Investigators in northern Russia have launched a new case against a prominent historian and human rights activist famous for exposing mass killings from the Stalin era.
Yury Dmitriyev was arrested by traffic police late on Wednesday in Russia’s northern republic of Karelia. State prosecutors have accused the head of the Memorial human rights group of child pornography charges in an ongoing case that human rights groups say is politically motivated.
Dmitriyev has now been charged with committing violent acts of a sexual nature, the state-run TASS news agency reported on Thursday, citing a senior Investigative Committee official in the republic of Karelia.
If found guilty, he could face between 12 and 20 years in prison.
The state initially accused Dmitriyev of producing child pornography for taking naked pictures of his adopted daughter, which the historian maintained were made to monitor her health.
Experts during Dmitriyev’s first trial found the pictures non-pornographic and he was acquitted in April 2018. But the ruling was overturned in June after prosecutors reportedly presented new evidence.
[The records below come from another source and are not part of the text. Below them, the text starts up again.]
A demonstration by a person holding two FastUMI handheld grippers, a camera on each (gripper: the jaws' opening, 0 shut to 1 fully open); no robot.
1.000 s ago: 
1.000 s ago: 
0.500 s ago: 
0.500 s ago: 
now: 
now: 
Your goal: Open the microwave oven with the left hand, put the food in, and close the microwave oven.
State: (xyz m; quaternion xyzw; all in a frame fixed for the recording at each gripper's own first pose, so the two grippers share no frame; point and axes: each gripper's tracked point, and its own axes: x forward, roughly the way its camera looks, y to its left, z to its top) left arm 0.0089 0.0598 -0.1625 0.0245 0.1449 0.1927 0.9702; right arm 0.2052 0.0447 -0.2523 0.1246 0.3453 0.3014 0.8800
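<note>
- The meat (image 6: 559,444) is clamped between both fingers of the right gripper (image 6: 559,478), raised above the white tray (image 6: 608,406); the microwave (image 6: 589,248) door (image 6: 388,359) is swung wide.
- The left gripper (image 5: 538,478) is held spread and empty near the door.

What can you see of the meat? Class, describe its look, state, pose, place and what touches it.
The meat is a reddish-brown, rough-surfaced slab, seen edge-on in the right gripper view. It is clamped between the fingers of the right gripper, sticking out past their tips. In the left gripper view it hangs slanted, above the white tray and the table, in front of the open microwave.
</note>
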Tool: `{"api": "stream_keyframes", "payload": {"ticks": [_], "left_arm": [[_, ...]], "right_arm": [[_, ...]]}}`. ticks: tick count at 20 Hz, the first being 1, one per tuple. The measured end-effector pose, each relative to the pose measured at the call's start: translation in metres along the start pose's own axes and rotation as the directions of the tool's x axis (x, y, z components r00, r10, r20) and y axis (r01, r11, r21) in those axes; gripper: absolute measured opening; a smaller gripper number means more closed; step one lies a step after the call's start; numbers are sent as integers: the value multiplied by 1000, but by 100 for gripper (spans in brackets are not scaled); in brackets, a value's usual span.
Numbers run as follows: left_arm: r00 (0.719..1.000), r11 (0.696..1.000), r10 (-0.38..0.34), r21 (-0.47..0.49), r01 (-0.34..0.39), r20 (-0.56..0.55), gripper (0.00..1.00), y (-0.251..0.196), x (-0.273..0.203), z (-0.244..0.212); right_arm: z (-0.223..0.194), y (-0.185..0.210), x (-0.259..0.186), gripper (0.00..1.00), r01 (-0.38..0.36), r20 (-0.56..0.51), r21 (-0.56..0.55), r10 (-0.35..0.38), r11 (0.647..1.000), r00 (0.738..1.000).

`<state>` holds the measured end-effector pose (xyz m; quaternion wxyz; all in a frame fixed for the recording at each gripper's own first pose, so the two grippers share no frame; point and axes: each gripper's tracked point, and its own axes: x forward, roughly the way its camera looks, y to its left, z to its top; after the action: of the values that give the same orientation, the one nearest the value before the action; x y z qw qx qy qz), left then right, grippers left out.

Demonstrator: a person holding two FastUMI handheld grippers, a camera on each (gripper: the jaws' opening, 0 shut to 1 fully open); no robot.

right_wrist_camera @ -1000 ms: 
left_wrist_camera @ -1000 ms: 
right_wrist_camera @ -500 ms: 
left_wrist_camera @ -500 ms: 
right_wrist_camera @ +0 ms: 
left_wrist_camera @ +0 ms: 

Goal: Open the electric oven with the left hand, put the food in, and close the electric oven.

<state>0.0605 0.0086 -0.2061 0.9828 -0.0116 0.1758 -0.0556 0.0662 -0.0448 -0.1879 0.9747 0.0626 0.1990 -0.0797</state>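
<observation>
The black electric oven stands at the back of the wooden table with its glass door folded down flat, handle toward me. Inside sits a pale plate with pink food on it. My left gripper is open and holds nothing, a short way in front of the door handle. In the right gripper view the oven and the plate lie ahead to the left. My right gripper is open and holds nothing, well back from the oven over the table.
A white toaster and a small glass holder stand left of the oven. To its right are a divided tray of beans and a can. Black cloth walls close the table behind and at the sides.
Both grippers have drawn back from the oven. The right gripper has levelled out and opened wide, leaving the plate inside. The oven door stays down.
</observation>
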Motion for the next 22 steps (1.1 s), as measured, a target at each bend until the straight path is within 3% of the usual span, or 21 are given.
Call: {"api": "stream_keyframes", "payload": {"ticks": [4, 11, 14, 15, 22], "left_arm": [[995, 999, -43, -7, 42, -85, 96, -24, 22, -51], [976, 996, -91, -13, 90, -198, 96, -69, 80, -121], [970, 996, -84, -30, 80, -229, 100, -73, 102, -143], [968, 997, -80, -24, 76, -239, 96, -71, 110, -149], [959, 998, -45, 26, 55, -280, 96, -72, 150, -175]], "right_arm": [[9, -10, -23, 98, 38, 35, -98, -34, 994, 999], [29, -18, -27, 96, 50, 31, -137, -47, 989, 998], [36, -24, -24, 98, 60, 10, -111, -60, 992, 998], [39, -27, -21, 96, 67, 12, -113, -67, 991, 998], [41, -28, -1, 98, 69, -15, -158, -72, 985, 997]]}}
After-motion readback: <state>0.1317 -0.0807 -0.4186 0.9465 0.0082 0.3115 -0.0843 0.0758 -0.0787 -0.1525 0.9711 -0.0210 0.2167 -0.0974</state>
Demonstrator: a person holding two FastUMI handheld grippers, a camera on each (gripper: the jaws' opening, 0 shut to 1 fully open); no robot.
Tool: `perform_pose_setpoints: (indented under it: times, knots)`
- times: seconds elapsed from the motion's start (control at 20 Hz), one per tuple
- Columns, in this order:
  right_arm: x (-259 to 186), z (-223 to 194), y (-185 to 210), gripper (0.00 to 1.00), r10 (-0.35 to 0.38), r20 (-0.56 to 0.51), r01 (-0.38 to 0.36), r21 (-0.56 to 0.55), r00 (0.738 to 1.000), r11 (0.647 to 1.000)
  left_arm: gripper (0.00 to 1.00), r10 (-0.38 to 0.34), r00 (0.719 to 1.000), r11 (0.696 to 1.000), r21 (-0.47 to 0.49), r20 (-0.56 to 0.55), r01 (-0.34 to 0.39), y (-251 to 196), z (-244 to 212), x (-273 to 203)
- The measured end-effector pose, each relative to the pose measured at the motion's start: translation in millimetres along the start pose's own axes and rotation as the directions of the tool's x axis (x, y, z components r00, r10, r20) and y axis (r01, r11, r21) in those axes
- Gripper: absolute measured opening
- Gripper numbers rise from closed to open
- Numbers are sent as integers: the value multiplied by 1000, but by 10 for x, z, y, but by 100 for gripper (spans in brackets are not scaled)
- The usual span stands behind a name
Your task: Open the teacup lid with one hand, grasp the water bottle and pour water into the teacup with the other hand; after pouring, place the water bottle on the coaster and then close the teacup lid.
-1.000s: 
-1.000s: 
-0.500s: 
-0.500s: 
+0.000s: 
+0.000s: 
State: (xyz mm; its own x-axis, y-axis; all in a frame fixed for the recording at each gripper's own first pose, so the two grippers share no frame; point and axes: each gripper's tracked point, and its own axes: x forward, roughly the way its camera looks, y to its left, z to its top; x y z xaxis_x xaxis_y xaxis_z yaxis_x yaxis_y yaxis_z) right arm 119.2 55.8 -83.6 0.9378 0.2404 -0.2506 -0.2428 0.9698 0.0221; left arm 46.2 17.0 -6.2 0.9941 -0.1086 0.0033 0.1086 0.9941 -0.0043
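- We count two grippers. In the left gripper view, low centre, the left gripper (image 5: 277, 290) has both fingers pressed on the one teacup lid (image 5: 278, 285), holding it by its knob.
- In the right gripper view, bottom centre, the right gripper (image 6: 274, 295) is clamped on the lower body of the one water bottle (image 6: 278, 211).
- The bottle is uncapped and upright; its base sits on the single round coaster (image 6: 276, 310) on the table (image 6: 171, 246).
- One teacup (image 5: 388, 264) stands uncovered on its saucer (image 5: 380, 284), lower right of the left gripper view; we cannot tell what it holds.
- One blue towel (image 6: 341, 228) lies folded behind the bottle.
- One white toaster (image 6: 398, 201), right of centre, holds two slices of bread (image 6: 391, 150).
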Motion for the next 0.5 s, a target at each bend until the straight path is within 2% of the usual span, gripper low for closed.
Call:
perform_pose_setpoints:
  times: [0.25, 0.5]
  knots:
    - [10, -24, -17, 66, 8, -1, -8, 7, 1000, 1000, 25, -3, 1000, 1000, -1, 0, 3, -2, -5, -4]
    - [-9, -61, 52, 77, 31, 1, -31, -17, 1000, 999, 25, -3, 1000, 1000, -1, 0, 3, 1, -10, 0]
Dmitriyev’s older daughter, Yekaterina Klodt, told the Novaya Gazeta newspaper late on Wednesday that she and her father had been stopped by traffic police “who said there was an alert on father… and that he had to be taken to a temporary detention facility.”
TASS said Dmitriyev had violated the terms of his travel restrictions, citing an unnamed law enforcement source. A state-run television report alleged that Dmitriyev had been planning to flee to Poland.
But Klodt said her father had left Petrozavodsk, the capital of Karelia, to visit the graves of some friends and stop by a monastery.
“The situation is really difficult, but we aren't giving up and will keep fighting for him,” Klodt told The Moscow Times.
“I hope that justice will win out in the end. And that dad will end up home forever without anything else like this happening again.”